Exercise brief: Check each line of the material below for "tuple", then copy the ones that contain it.

Extracted data:
══════
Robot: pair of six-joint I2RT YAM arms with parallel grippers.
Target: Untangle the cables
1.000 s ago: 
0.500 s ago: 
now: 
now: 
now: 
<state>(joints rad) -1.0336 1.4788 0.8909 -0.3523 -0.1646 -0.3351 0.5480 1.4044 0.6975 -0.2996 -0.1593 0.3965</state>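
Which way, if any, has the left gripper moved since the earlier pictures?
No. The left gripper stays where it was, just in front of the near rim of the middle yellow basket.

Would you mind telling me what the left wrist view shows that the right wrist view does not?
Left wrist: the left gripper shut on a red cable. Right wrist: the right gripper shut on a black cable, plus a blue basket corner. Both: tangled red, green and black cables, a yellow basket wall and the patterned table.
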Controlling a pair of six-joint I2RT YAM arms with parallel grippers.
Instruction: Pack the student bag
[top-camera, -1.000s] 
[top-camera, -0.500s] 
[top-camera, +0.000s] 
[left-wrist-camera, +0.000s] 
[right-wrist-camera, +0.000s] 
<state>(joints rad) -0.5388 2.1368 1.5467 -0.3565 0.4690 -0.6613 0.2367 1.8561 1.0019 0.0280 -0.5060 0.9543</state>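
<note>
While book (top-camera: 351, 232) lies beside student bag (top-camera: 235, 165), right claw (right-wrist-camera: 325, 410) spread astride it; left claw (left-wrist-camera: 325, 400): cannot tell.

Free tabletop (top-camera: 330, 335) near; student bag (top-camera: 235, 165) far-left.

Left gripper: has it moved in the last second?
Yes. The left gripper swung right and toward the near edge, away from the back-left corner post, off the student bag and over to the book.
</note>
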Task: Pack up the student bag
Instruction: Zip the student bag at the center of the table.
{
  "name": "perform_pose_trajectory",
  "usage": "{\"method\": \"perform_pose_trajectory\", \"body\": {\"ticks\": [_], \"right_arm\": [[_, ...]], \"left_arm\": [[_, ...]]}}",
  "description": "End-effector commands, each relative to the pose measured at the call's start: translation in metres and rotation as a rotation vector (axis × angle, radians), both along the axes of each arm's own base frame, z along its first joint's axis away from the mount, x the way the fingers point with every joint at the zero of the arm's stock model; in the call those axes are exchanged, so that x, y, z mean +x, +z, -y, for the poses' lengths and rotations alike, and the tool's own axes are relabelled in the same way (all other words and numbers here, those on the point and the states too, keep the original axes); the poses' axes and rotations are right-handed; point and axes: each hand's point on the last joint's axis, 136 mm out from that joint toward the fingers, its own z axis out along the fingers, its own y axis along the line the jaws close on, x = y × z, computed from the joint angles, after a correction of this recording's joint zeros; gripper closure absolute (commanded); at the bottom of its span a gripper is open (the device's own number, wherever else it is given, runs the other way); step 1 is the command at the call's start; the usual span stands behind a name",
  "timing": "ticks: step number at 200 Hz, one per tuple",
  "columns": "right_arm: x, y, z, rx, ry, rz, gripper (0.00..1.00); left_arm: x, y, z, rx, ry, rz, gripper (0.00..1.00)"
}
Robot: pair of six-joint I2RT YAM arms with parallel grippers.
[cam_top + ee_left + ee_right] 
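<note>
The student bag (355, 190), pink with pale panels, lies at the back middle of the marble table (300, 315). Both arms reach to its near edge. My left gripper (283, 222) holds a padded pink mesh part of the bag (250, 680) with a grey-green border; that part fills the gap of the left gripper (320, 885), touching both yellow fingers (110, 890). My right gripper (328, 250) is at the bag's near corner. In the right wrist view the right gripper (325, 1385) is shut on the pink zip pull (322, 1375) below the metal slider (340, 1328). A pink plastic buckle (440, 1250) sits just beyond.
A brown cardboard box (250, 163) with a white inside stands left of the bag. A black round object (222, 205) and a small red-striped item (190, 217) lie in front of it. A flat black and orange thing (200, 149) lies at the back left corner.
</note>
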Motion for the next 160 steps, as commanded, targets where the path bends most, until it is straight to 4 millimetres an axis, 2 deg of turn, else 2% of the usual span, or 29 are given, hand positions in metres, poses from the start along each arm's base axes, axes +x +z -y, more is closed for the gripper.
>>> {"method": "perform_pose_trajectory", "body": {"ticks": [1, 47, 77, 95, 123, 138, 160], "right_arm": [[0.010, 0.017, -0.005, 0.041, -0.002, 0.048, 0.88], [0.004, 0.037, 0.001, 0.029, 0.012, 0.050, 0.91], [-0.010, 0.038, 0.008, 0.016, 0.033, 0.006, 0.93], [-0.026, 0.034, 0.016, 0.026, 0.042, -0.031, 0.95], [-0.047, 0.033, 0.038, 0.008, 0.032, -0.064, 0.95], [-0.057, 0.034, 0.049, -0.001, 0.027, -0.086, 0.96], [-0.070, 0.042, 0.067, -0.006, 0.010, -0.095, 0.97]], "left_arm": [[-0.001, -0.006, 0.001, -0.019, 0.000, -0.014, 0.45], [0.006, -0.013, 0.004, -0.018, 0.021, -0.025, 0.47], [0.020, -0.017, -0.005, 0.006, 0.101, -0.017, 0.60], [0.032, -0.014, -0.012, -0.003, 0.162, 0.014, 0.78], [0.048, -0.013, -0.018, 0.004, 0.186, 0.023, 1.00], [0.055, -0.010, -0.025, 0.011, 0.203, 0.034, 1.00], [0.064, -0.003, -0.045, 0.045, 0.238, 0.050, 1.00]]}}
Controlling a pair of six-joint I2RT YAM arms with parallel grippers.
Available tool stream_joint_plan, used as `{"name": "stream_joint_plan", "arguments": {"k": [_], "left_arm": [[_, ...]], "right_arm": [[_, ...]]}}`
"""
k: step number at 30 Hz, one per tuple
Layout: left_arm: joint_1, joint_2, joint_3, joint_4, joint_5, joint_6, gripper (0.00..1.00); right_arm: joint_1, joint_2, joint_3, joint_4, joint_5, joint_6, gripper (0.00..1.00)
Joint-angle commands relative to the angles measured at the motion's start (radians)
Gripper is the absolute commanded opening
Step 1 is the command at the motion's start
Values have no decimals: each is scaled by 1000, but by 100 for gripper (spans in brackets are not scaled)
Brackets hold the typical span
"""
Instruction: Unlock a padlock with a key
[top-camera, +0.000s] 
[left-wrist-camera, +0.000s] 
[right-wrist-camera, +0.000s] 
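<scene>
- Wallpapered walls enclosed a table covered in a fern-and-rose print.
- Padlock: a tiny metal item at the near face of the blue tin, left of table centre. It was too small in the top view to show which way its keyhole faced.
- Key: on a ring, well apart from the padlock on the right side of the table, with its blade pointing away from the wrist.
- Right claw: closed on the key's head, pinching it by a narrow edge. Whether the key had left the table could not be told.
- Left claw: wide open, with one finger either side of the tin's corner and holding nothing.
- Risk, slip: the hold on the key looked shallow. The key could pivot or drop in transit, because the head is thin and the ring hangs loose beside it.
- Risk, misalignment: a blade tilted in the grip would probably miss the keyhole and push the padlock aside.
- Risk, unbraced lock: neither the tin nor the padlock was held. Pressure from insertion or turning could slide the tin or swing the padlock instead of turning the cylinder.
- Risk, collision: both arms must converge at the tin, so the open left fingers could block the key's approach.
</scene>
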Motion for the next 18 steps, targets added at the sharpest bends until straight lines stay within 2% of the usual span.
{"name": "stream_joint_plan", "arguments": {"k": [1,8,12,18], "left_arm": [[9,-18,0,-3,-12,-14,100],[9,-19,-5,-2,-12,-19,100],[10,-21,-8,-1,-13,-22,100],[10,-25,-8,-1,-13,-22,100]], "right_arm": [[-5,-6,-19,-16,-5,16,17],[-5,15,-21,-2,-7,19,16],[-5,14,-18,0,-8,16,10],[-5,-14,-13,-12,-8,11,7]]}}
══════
Exercise answer:
  "timing": "ticks: step number at 200 Hz, one per tuple",
k: step number at 30 Hz, one per tuple

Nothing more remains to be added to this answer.